I tried playing dumb for a moment. “Why, whatever do you mean?” It was near the start of last period, as Show and Tell day took place entirely in homeroom, for the duration of the day. One of the many reasons it was so popular: you didn’t have to attend regular classes. The noise notwithstanding, nor an explosion or two, it was one of the easier days at the school for teachers. No shuffling students around, changing lesson plans, no handing out homework. Just regular breaks, and back to watching kids show off. But that’s now why I was excited.
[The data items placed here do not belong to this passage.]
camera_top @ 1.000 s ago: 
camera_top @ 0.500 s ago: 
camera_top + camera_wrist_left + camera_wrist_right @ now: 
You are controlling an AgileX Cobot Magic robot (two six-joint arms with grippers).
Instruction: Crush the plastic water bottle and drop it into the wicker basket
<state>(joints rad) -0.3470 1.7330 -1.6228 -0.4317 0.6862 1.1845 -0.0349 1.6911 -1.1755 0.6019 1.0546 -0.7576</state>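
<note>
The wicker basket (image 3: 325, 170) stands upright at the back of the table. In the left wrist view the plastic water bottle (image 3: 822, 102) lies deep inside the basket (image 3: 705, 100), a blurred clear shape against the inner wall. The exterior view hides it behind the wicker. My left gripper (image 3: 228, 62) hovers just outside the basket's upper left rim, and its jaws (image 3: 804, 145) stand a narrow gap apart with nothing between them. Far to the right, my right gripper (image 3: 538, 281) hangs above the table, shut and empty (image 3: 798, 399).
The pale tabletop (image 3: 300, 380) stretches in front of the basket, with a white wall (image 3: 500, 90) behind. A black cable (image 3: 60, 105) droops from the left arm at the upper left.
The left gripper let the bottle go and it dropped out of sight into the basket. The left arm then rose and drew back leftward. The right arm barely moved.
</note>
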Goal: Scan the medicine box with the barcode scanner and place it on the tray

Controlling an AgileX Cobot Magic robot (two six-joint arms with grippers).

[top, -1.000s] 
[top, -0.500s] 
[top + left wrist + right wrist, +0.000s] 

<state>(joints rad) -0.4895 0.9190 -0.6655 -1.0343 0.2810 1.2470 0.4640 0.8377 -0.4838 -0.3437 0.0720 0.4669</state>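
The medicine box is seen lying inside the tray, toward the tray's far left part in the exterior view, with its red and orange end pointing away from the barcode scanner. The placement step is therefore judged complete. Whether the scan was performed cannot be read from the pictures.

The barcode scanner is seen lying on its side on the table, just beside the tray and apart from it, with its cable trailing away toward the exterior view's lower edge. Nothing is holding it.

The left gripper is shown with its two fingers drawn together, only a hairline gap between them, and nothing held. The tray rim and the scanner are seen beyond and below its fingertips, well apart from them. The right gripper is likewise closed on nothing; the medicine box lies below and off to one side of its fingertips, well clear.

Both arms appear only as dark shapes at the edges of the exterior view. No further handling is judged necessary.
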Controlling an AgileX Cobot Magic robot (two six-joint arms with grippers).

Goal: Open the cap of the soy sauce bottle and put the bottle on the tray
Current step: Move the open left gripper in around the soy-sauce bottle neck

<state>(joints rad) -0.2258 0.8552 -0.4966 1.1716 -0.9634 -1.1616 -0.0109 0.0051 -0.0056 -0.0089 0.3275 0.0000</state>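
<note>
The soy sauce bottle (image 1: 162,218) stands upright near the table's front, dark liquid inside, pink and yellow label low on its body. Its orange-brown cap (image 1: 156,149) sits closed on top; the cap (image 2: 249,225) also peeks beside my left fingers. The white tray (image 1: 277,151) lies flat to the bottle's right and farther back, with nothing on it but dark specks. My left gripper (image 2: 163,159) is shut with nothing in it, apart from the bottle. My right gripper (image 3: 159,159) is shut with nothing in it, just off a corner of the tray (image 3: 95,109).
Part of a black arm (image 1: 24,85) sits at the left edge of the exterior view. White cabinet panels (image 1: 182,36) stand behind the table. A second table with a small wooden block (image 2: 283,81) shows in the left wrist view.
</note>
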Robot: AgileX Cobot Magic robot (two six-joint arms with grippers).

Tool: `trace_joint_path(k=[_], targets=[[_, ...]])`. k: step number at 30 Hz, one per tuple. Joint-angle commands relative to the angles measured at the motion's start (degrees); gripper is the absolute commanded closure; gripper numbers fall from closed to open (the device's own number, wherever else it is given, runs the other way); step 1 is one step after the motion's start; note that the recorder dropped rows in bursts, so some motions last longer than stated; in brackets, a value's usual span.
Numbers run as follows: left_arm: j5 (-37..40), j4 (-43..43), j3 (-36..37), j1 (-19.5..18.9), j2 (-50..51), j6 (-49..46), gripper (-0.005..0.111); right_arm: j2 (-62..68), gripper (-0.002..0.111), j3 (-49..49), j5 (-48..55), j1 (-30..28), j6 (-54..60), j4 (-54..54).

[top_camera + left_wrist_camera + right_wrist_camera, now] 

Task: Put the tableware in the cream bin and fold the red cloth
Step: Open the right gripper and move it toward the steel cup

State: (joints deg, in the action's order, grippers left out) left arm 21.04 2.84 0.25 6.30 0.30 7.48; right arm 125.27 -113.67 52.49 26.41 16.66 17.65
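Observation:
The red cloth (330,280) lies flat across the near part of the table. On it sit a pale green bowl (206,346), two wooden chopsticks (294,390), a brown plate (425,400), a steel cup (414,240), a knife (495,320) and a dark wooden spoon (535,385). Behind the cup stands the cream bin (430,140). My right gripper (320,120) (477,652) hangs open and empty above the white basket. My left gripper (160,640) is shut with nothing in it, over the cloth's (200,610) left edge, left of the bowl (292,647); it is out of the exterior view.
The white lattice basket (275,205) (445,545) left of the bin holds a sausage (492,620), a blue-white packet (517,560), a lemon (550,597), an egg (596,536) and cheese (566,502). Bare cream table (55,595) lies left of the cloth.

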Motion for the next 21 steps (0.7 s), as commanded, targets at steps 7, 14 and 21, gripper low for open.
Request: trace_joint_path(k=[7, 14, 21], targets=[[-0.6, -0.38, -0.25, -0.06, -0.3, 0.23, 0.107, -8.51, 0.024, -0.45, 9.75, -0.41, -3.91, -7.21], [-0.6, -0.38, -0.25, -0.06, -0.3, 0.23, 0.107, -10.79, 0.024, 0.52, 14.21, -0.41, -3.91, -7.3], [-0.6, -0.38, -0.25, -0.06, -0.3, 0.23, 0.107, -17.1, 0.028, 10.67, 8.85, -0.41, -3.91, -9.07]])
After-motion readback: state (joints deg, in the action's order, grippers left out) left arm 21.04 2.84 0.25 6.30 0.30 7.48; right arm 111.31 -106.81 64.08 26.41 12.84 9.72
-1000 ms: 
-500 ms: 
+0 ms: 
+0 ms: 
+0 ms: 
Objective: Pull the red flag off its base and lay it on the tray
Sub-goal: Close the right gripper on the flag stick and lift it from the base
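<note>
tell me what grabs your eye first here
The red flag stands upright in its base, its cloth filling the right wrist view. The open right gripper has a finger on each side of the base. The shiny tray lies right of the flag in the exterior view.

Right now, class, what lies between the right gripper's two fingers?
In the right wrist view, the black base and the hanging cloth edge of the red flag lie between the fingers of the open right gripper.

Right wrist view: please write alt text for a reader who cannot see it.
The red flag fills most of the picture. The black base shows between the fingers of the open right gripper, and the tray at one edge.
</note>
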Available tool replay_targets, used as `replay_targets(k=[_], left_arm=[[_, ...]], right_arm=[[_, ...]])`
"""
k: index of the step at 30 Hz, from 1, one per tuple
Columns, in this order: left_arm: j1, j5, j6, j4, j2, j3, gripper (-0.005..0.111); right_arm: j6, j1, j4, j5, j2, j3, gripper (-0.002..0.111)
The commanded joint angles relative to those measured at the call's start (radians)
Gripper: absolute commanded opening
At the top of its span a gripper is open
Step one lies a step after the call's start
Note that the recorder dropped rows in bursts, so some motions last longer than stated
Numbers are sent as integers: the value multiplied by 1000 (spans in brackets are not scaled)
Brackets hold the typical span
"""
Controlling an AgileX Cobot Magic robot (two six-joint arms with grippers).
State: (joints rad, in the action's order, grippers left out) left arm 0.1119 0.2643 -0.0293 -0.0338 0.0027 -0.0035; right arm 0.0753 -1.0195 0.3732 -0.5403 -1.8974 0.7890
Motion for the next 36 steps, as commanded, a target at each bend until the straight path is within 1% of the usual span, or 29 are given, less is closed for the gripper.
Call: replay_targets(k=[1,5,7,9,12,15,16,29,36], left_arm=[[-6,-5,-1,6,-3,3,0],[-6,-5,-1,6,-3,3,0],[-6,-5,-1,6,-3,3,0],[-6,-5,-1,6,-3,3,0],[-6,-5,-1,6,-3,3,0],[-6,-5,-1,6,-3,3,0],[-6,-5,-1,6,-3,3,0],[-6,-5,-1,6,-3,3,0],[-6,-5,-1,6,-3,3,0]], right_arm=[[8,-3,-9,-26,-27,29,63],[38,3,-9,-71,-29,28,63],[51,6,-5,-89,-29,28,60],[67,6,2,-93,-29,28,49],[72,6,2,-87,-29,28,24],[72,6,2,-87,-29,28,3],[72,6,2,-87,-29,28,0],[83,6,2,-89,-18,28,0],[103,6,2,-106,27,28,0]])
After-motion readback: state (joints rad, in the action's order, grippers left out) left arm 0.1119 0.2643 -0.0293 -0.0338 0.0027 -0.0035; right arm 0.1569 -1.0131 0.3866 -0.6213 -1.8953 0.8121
“Dude, there’s an entire crate in the corner of the room noone’s touched all day, nor seen before, and we’re all done with our SaT’s. No way you didn’t bring something outrageous to show off,” Gallus remarked snidely.

“That’s two, Gallus.”

“But I-”

“Was actively snoring during Silverstream’s presentation. Manners, young colt. You’d be surprised how much shenaniganerry you can achieve by being polite. Also, yes, I did bring a little something. Or, several. As you know, it is the teacher’s privilege to go last on Show and Tell day, and while they usually only have one or two things to share, you all finished your segments rather quickly. Although some of them were… well, cut short,” I raised an eyebrow at a particlarly singe-y unicorn in the back row wearing a rather familiar, yet smaller, cape and hat. Apparently Trixie had fans. “Now,” I grunted, pushing the crate to the front of the room. “I doubt we can get to everything in here in about forty-five minutes, but I largely brought this stuff with me to quell some of the questions you youngun’s have about my reputation.”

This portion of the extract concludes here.